Inzomelid can cross the blood brain barrier and so is being developed for diseases of the central nervous system that have an inflammatory component, such as Parkinson’s, Alzheimer’s and motor neurone disease.

It is the furthest along in development and was recently awarded orphan drug designation from the FDA for the treatment of cryopyrin-associated periodic syndrome (CAPS), a rare group of diseases which in severe forms can cause blindness and hearing loss, as well as severe joint pain and swelling.

Earlier this year, Inflazome reported initial clinical results showing that a patient with CAPS showed signs of improvement in symptoms after inzomelid treatment, prompting it to plan a phase 2 trial.

Somalix meanwhile is intended for the treatment of conditions that affect the rest of the body, such as cardiovascular disease, gout, non-alcoholic steatohepatitis (NASH), chronic kidney disease (CKD) and osteoarthritis.
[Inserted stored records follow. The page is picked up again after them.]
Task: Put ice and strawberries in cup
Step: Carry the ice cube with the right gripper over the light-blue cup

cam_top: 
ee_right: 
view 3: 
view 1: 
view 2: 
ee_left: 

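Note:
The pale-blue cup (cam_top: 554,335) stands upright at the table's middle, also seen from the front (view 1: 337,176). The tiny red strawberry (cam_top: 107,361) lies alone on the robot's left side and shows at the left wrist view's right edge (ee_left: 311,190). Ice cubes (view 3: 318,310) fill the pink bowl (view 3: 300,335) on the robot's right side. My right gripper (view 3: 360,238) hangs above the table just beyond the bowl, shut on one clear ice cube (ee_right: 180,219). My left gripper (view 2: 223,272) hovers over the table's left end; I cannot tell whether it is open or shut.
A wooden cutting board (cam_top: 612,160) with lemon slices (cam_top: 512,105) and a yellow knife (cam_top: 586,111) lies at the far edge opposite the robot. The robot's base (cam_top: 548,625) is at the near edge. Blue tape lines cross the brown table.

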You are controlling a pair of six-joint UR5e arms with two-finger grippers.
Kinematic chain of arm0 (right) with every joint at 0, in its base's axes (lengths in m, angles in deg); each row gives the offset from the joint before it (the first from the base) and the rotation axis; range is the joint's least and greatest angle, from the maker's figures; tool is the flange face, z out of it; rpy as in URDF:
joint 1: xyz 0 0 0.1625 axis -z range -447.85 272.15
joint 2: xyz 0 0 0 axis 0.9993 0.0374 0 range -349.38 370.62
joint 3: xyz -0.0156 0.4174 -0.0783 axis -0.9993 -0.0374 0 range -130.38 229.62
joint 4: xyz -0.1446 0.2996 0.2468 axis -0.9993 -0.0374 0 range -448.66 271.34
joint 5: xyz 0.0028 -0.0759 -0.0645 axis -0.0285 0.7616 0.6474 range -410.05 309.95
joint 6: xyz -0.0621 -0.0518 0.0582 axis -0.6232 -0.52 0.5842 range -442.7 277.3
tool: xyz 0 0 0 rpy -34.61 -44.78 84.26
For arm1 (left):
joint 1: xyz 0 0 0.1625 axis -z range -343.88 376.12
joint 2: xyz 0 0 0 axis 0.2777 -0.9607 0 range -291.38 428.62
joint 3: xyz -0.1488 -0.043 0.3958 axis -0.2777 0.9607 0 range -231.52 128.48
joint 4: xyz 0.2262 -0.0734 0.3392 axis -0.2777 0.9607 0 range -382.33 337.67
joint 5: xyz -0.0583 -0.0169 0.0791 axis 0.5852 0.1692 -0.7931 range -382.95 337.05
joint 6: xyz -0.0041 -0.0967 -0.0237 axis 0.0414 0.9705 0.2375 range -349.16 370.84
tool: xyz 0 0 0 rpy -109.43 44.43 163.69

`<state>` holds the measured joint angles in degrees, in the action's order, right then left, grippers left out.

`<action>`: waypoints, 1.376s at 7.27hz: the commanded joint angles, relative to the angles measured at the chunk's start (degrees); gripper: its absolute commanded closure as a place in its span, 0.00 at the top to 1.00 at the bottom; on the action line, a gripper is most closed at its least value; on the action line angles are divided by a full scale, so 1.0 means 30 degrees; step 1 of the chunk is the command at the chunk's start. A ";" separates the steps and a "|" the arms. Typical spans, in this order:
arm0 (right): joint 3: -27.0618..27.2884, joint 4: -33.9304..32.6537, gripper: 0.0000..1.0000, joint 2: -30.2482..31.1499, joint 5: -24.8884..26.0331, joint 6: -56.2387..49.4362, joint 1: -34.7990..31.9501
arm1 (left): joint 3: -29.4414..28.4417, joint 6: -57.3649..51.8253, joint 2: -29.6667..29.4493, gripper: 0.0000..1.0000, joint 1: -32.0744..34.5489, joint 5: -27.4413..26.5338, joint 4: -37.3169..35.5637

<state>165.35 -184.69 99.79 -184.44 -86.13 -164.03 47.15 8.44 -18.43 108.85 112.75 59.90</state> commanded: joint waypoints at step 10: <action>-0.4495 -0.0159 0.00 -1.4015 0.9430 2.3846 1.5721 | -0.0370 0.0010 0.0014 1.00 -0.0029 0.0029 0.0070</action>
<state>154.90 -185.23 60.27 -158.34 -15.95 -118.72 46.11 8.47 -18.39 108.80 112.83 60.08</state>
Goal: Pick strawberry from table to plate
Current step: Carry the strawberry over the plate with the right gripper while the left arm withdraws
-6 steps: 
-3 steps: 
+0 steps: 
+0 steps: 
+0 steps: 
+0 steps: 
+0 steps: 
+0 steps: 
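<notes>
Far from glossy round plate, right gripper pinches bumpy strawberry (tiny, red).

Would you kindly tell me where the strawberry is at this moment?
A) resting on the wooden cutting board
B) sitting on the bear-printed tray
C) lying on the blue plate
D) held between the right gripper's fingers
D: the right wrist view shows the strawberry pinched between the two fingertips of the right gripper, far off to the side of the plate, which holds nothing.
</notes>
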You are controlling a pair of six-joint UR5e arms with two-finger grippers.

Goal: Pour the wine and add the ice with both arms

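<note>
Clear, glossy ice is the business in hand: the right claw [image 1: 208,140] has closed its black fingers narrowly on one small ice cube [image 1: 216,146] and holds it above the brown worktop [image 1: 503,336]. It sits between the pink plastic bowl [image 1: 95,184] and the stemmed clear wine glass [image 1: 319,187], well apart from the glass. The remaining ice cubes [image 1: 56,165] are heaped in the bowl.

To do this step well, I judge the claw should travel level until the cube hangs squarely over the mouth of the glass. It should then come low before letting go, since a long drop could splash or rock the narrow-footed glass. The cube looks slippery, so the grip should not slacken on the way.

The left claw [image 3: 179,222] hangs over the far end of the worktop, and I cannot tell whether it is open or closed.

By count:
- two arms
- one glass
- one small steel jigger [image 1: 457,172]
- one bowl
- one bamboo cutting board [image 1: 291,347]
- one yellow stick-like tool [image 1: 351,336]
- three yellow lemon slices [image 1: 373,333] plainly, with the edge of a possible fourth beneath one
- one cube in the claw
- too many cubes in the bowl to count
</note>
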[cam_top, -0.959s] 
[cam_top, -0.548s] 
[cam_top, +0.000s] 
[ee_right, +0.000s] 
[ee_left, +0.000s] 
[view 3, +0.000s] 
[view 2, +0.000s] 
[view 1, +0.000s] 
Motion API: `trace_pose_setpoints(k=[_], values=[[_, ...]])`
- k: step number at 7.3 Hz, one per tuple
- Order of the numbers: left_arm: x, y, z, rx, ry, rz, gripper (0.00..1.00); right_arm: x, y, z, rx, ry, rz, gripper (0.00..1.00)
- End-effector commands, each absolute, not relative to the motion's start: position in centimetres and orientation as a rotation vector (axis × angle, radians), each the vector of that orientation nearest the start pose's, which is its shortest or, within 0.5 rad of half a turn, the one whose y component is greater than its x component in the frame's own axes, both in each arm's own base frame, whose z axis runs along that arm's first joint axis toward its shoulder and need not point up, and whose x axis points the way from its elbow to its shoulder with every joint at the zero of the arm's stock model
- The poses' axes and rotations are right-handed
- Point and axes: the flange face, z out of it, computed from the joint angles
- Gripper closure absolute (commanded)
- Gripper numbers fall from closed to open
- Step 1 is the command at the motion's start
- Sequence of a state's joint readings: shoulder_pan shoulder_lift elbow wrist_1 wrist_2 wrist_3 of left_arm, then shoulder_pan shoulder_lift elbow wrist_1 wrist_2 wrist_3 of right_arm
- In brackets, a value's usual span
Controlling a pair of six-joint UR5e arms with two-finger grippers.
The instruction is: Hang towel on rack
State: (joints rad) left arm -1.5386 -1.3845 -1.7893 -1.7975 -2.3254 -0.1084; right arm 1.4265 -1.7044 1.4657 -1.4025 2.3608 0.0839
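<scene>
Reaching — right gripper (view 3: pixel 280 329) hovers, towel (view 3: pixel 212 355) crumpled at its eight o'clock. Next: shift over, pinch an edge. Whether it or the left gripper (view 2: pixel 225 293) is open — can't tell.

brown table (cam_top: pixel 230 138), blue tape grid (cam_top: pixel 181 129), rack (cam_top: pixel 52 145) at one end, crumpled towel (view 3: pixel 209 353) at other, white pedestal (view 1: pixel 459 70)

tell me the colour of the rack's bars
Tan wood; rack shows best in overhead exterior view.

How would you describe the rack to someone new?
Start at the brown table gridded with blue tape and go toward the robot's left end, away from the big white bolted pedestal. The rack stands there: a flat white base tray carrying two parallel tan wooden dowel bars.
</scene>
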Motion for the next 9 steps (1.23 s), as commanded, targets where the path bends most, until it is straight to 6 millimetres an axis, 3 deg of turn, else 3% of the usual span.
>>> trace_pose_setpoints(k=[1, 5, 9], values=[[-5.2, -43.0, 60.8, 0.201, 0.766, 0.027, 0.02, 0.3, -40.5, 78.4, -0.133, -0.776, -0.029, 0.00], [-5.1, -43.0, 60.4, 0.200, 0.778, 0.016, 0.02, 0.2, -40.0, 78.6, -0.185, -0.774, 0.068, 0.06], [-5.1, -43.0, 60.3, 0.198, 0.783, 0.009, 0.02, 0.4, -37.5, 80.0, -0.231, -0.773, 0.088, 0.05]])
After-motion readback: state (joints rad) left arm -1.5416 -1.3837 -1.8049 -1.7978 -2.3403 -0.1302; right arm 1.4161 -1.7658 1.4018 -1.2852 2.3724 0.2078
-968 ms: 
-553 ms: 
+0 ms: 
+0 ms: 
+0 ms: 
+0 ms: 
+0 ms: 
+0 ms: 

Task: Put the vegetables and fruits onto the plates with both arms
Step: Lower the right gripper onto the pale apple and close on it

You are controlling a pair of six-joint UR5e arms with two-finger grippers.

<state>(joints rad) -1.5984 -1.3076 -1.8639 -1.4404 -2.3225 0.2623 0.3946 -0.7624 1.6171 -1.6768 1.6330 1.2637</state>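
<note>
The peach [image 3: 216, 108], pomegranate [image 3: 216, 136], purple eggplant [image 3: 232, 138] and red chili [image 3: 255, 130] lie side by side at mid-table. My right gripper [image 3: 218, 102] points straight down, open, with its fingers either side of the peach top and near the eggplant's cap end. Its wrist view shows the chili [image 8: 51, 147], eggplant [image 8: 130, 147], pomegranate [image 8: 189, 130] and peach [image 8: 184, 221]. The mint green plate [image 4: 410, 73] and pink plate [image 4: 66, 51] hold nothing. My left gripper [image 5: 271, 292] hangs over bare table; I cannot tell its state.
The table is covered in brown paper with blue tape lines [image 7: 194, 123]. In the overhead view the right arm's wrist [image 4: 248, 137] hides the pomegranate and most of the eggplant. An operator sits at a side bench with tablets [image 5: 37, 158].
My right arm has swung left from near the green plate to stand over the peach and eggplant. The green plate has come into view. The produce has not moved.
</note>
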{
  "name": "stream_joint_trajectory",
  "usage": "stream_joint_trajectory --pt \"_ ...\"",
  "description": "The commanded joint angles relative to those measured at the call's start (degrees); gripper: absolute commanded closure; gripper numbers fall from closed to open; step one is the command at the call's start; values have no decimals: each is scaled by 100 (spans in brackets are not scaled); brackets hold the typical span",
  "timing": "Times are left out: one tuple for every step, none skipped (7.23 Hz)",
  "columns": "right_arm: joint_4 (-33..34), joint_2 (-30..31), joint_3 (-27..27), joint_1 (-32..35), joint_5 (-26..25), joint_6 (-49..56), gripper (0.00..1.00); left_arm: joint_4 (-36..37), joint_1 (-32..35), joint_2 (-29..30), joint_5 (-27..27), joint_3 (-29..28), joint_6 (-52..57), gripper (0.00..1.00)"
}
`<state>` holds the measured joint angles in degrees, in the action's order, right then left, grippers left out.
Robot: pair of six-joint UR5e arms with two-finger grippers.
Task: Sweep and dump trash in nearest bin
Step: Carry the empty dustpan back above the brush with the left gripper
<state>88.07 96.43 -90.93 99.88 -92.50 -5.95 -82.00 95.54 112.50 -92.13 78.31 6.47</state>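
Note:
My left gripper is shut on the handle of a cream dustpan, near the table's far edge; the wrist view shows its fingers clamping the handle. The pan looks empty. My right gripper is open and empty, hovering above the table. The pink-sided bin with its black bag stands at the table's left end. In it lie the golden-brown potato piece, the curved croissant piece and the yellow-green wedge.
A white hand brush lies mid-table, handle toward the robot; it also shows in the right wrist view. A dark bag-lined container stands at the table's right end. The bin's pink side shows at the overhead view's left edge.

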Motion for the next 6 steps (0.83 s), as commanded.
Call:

It has been designed not to penetrate the CNS.

Those are all potentially massive markets for Roche to address if somalix can fulfil its early promise, and the involvement of the deep-pocketed big pharma will no doubt hasten the development programme.

When it bought Jecure in 2018, claiming access to a portfolio of preclinical NLRP3 inhibitor candidates, Roche highlighted the potential of the class in NASH, a disease with no approved therapies that some believe could become a multibillion-dollar revenue opportunity.

Jecure began operations in 2015 with seed financing from founding investor Versant Ventures, raising anther $20 million in a Series A in 2017 before being acquired by the Swiss group.

Inflazome meanwhile emerged onto the scene in 2016, coming out of stealth mode with a $17 million Series A financing backed by Novartis’ venture capital arm, and following that in the same year with a $46 million second round.

Roche isn’t the only big pharma to get interested in NLRP3. Last year, Novartis bought US biotech IFM Tre – a subsidiary of IFM Therapeutics – in a deal worth up to $1.58 billion that focused on NLRP3 antagonists headed by clinical-stage candidate IFM-2427.

Once again, NASH was trumpeted as the primary focus of that deal, along with gout and atherosclerosis.

Other companies active in the NLRP3 category include NodThera, which has a lead candidate called NT-0167 in phase 1 and raised $55 million in a Series B in June, and ZyVersa Therapeutics with IC 100, in preclinical development but being eyed as a possible treatment for multiple sclerosis.